▶ **YOUR OBJECTIVE**
All lines below must be repeated exactly, with the pictures omitted.

▶ **DATASET SECTION**
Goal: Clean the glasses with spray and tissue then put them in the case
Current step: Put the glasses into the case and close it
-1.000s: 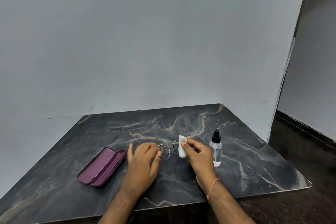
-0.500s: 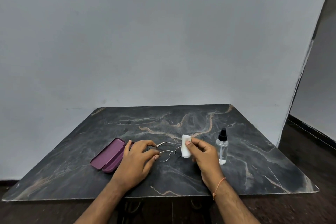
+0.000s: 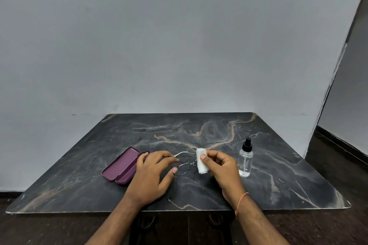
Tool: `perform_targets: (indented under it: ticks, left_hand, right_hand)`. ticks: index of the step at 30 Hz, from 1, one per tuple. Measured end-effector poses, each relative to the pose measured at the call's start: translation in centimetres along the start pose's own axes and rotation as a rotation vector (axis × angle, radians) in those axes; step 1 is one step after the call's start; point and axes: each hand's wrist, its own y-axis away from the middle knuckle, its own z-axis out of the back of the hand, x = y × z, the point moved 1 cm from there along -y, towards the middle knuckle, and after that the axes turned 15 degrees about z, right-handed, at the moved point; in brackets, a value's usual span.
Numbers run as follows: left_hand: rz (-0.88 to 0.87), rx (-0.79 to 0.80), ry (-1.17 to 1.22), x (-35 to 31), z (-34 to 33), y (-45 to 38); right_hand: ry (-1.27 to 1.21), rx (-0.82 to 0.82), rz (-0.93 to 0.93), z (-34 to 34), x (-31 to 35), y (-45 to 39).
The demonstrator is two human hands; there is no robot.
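My left hand [image 3: 153, 173] pinches the glasses [image 3: 184, 167] by the rim, low over the table [image 3: 278, 175]; my right hand [image 3: 221, 167] grips the folded tissue [image 3: 201, 162] against one lens. They look light, thin-wired and easily bent, so I'd hold the frame, never the lenses.

One head-worn wide-angle camera looked forward and down from close above the near edge of the surface [image 3: 268, 175], facing the wall [image 3: 179, 45] behind it.

A dark marble table [image 3: 199, 131] carries an open purple case [image 3: 121, 166] and a clear spray bottle [image 3: 246, 160].
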Motion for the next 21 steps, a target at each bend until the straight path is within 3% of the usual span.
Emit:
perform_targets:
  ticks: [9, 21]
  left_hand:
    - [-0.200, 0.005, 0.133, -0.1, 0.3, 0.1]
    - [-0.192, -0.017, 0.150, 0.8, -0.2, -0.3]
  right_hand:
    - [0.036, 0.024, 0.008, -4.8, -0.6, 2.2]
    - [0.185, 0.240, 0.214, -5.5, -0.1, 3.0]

▶ **RESPONSE BOX**
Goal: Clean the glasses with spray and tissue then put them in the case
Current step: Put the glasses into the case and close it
-1.000s: 
-0.500s: 
+0.000s: 
Tool: `perform_targets: (indented under it: ticks, left_hand, right_hand)`. ticks: index of the step at 30 Hz, from 1, one per tuple. Measured end-effector poses, each relative to the pose measured at the call's start: translation in centimetres along the start pose's own axes and rotation as a rotation vector (axis × angle, radians) in those axes; step 1 is one step after the call's start; point and axes: each hand's wrist, its own y-axis away from the middle knuckle, its own z-axis out of the back of the hand, x = y × z, the point moved 1 cm from there along -y, towards the middle knuckle, and after that the axes turned 15 degrees about z, right-handed, at the moved point; in brackets, a value's usual span.
Numbers run as follows: left_hand: rz (-0.88 to 0.87), rx (-0.79 to 0.80), ry (-1.17 to 1.22), x (-35 to 31), z (-34 to 33), y (-45 to 38); right_hand: ry (-1.27 to 1.21), rx (-0.82 to 0.82), rz (-0.93 to 0.93), z (-34 to 34), x (-31 to 35), y (-45 to 39).
The demonstrator is two human hands; there is no robot.
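My left hand [image 3: 153, 173] pinches the glasses [image 3: 184, 167] by the rim, low over the table [image 3: 278, 175]; my right hand [image 3: 221, 167] grips the folded tissue [image 3: 201, 162] against one lens. They look light, thin-wired and easily bent, so I'd hold the frame, never the lenses.

One head-worn wide-angle camera looked forward and down from close above the near edge of the surface [image 3: 268, 175], facing the wall [image 3: 179, 45] behind it.

A dark marble table [image 3: 199, 131] carries an open purple case [image 3: 121, 166] and a clear spray bottle [image 3: 246, 160].
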Motion for the next 21 steps, a target at each bend until the straight path is within 3% of the usual span.
Emit:
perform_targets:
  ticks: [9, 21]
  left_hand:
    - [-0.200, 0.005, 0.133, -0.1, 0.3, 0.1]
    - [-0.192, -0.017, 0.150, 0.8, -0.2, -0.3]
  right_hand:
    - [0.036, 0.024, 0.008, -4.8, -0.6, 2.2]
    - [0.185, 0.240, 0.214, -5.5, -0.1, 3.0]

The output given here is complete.